All settled at home 5 days grown.
Liam and Mila are officially back to their birth weight today and have made us so proud as we learn in baby steps how to navigate this new reality together. Despite being more comfortable in our beds, their dad, Mitch, and I barely slept a wink the first night home from the hospital, feeling so overprotective away from the reassuring call bell and medical support.
As new twin parents on that first night, we felt so scrambled trying to understand all that goes into these night feeds and stay on top of every moving part—figuratively and literally! Last night however, was a success story, with a broken-up six hours of sleep for us, great feeding intervals (one three-hour stretch) and I’m feeling like a new woman.
We’ve begun to streamline the process in our bedroom and have transformed it into our Zen sanctuary of comfort, white noise, meditation sounds playing continuously, a mini fridge stocked with water, snacks and room for milk storage. It takes a total team effort to get this job done and I’m so grateful for Mitch being so hands-on and how far we’ve come together already.
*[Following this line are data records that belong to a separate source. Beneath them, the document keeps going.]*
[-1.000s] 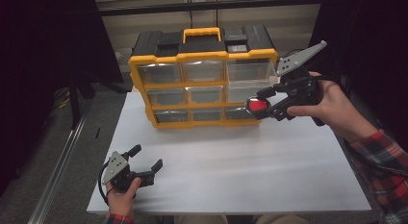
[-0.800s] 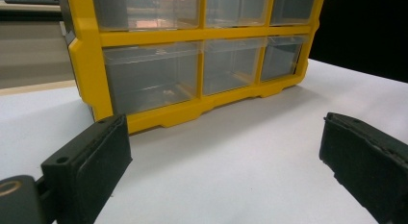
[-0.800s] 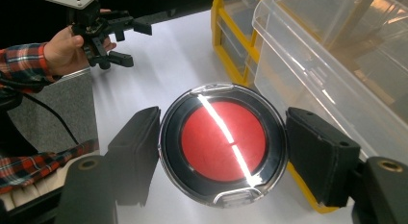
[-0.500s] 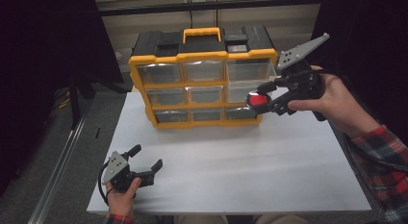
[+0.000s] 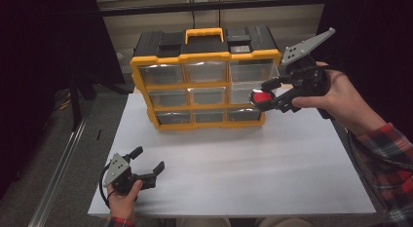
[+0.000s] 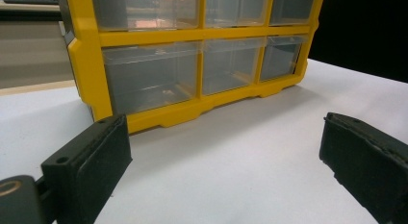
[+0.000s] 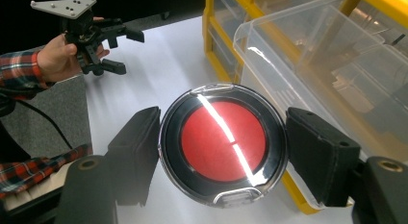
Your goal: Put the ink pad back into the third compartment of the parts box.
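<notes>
Right gripper (image 5: 269, 95): rose from level with the bottom row of the yellow-framed drawer cabinet with clear plastic drawers (image 5: 204, 85) to level with the middle row, at the cabinet's right end.
Round red disc in a clear, black-rimmed case (image 5: 262, 98): travelled up with the right gripper, clamped between its two jaws, and ended in front of the pulled-out clear middle-right drawer (image 5: 246, 93).
Person's right hand (image 5: 336, 98): lifted and drew slightly toward the cabinet, carrying the gripper with it.
Grey three-cornered plate (image 5: 308, 46): climbed higher, its tip reaching about the level of the cabinet's top.
</notes>
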Available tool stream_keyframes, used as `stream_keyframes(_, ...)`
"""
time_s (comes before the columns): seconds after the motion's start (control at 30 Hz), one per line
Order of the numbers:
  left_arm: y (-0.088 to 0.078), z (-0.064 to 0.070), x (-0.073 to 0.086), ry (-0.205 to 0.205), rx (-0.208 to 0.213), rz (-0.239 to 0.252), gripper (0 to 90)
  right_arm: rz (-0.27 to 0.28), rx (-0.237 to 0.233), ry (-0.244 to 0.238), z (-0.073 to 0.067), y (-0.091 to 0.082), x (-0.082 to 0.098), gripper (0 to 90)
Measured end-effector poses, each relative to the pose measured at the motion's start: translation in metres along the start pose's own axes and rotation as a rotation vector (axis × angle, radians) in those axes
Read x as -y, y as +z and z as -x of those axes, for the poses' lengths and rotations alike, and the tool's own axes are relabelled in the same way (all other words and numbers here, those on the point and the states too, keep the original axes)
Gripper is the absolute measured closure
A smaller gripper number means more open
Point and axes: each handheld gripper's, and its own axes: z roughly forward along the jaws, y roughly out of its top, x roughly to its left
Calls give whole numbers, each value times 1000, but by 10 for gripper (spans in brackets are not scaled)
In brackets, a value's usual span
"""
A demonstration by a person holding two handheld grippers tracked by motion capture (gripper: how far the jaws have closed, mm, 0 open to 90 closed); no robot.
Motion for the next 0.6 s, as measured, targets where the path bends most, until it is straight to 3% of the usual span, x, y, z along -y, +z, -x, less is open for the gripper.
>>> stream_keyframes(0.6, 0, 0, 0, -3, -10, 0, 39, -5, 19, 2, 3, -6, -9, 300)
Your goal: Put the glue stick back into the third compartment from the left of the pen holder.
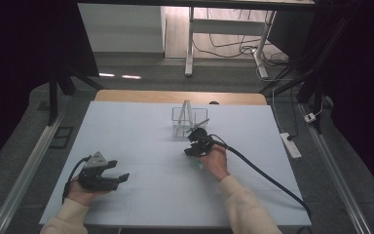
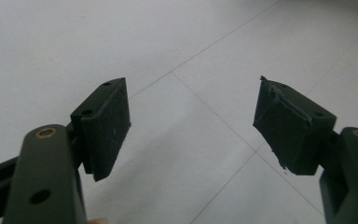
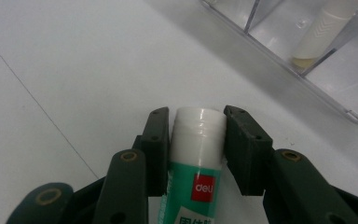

Through the blur of it all, I am practicing patience and compassion for myself, for my older son Hudson adjusting to the change, and I’m learning to let go of everything out of my control.
No matter how hard the journey gets, I feel complete, knowing that these twins chose me to be their mommy. Every passing hour we are growing and learning together. Every feed is a little more successful than the last because we are embracing flexibility. The teamwork I’ve established with their daddy has given me the needed confidence to press on along the unpredictable road ahead. It’s been scary and so very real with emotions running all over the place.
My life is forever changed and I’m navigating a very liberating acceptance with that. I’ll be endlessly grateful for these tiny blessings and for my body for enduring all that it has in creating, delivering and nourishing them.
One month in.
As is the case with newborn parenthood, there often comes a time when the chaos starts catching up with you. No matter how hard you prepare for it and lower your expectations, there it is. Unannounced and loud in your face like a freight train coming at you when you have nothing left.
We’re only one month in with the twins but I met eyes with this place last night. Dad was there to save me. Without a moment to eat my dinner, surround-sound crying started up with Mila and Liam who are needing to cluster feed and be held in the evenings, all while we try to get our sensitive and sweet older boy to bed at a decent hour without him holding a grudge.
Then, one twin won’t settle until the early hours and the whole schedule we’ve strived for all day is thrown off. My brain, already compounded with excessive sleep debt, finally gave up trying to fall into a slumber. I was up until 3am anticipating the next feed, and I felt very scared.
I can’t function when it gets this bad. The morning rolled around and dad took over as best as he could, got Hudson to daycare and I finally settled the twins beside me, breasts painfully engorged, feeling guilty to sleep in with them until nearly 11am. But that’s what I needed to exist today.
And I needed Mitch. I love him and the father he is to our three. I feel so grateful for the team that we have become on this journey. We pull each other’s weight when the other is lower, and so far, it’s been working.
To any moms struggling with this kind of stuff, I see you. From no support to more support, we’re all fighting a different battle for our little blessings and it’s so important to remember that we’re in this together.
The highs and lows of two newborns with a four-and-a-half-year-old dynamic is insane. Some days we’re rocking it—or at least it feels like we’re not drowning. We’re loving the novel nuances of having this full, multi-faceted family.
Other days feel like complete and total chaos in that we’re totally outnumbered as parents—by our six-week-old twins revving up equal parts cuteness and inconsolable evenings; and by our Hudson whose whole world flipped upside down, and whose parents are too exhausted to help him turn that world right side up again.